1. Run the encryption command with the -m decrypt parameter:

   java -cp "./*" com.atlassian.db.config.password.tools.CipherTool -c com.atlassian.db.config.password.ciphers.algorithm.AlgorithmCipher -m decrypt

2. When prompted for the JSON object (displayed as "Password" on the screen), enter the value found in your bamboo.cfg.xml file.
   Ensure that the indentation of the JSON object is correct; improper indentation will lead to errors. The correct format for the JSON object is as follows:

   {"sealedObjectFilePath":"/path/to/atlassian-password/javax.crypto.SealedObject_XXXXXXXXXXXX","keyFilePath":"/path/to/atlassian-password/javax.crypto.spec.SecretKeySpec_XXXXXXXXXXXX"}

   Possible error due to JSON indentation

   If you encounter error messages due to incorrect JSON object indentation, such as the following, please review your JSON object and ensure that the indentation matches the example provided above:

   Exception in thread "main" com.google.gson.JsonSyntaxException: com.google.gson.stream.MalformedJsonException: Expected value at line 1 column 25 path $.sealedObjectFilePath

Recreating an encrypted password

When you lose the encrypted password and encrypt the plain text password once again, the new encrypted password will look differently. This is not an issue, as it will still represent the same plain text password. However, in some cases, you might want to keep the consistency, for example by having the same encrypted password for all Bamboo Data Center nodes.
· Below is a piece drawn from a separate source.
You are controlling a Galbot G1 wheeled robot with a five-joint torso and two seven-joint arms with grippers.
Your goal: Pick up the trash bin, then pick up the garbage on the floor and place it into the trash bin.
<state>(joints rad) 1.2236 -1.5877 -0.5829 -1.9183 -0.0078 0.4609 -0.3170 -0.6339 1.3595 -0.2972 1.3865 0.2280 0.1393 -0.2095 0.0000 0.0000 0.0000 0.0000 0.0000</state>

To encrypt the password in the exact same way as you did before, you will need the key used to encrypt the original password and the algorithm parameters. Both of these were generated by the encryption tool and saved in the following files:

• Key: javax.crypto.spec.SecretKeySpec_[timestamp]

• Algorithm parameters: java.security.AlgorithmParameters_[timestamp]

Once you've located these files, you can point the encryption tool to their location by using two extra fields in the JSON object. Below you can find the description of these fields and a sample JSON object.

Example of a JSON object with all fields:

{"plainTextPassword":"yourPassword", "algorithm":"AES/CBC/PKCS5PADDING", "algorithmKey":"AES", "algorithmParametersFilePath":"java.security.AlgorithmParameters_123456789", "keyFilePath":"javax.crypto.spec.SecretKeySpec_123456789"}

To encrypt the password, follow the steps in Step 1, and use the JSON object with they key and algorithm parameters.